Records for the exercise:
■ ■ ■ ■ ■
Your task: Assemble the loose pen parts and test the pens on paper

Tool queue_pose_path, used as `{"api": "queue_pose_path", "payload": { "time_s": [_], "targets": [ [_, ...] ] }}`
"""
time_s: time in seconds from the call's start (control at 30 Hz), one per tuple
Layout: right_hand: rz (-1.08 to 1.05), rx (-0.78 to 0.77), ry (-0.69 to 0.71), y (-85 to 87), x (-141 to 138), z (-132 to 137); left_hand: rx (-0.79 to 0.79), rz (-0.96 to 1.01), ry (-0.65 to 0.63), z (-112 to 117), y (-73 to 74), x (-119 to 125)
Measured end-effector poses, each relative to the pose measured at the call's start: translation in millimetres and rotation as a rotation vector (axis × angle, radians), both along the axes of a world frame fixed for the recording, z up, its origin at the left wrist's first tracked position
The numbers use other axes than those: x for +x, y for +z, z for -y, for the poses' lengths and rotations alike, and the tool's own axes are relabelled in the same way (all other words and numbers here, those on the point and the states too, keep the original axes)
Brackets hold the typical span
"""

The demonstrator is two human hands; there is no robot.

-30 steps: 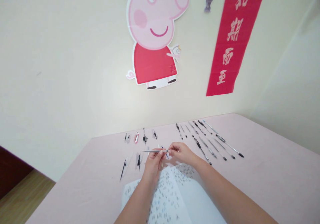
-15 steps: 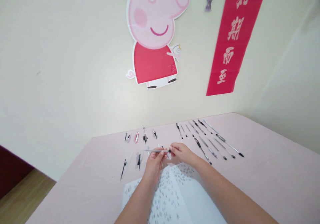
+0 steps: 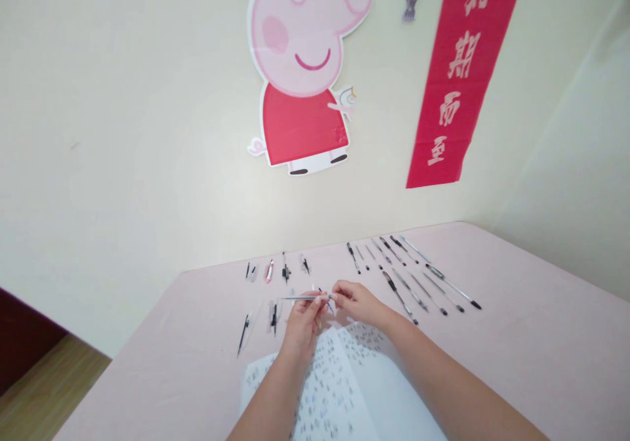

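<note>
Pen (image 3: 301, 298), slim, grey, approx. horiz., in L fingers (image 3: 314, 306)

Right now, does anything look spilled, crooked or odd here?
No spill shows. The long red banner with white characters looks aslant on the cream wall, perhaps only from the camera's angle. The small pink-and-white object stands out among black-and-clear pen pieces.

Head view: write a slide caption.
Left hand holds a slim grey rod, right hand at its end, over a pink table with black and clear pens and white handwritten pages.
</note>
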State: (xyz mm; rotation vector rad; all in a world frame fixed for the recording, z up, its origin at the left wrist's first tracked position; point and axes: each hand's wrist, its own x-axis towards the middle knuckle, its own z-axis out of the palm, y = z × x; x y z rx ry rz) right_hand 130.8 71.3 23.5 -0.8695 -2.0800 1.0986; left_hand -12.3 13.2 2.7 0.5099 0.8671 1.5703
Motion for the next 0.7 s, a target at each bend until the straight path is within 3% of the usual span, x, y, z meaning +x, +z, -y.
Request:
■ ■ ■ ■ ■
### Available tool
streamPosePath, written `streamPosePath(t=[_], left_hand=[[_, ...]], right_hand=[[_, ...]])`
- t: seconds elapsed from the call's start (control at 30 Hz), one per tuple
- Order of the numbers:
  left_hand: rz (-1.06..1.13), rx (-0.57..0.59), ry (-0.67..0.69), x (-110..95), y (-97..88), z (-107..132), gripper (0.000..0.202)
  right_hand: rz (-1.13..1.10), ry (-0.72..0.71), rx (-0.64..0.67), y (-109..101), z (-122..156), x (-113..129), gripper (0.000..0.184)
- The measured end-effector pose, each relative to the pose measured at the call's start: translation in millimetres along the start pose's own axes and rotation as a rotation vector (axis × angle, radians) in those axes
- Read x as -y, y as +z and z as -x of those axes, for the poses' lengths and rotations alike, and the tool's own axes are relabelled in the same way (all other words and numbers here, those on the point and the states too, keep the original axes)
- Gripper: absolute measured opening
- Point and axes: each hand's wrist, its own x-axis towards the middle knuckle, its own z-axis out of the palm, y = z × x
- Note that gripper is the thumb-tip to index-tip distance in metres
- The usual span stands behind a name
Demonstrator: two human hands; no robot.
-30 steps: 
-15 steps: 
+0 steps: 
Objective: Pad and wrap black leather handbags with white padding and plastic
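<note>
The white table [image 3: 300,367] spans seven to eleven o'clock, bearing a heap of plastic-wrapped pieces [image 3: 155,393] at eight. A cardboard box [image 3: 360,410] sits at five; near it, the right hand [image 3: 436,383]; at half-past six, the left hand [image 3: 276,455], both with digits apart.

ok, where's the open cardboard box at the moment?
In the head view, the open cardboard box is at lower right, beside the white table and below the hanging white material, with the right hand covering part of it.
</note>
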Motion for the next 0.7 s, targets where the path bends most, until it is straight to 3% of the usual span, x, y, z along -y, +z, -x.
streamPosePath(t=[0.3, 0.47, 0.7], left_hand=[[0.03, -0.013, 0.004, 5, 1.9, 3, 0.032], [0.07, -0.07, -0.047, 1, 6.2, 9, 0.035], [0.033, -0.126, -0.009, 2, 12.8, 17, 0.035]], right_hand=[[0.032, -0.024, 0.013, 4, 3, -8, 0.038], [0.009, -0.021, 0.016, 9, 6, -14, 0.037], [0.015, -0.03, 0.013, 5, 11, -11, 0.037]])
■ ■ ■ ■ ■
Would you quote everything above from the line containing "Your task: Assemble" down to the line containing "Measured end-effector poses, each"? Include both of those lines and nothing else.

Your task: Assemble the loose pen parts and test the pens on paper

Tool queue_pose_path, used as `{"api": "queue_pose_path", "payload": { "time_s": [_], "targets": [ [_, ...] ] }}`
"""
time_s: time in seconds from the call's start (control at 30 Hz), one per tuple
Layout: right_hand: rz (-1.08 to 1.05), rx (-0.78 to 0.77), ry (-0.69 to 0.71), y (-85 to 87), x (-141 to 138), z (-132 to 137); left_hand: rx (-0.79 to 0.79), rz (-0.96 to 1.01), ry (-0.65 to 0.63), z (-112 to 117), y (-73 to 74), x (-119 to 125)
Measured end-effector poses, each relative to the pose measured at the call's start: translation in millimetres and rotation as a rotation vector (axis × angle, radians), both along the axes of a world frame fixed for the recording, z up, its origin at the left wrist's first tracked position

This exercise calls for no further output.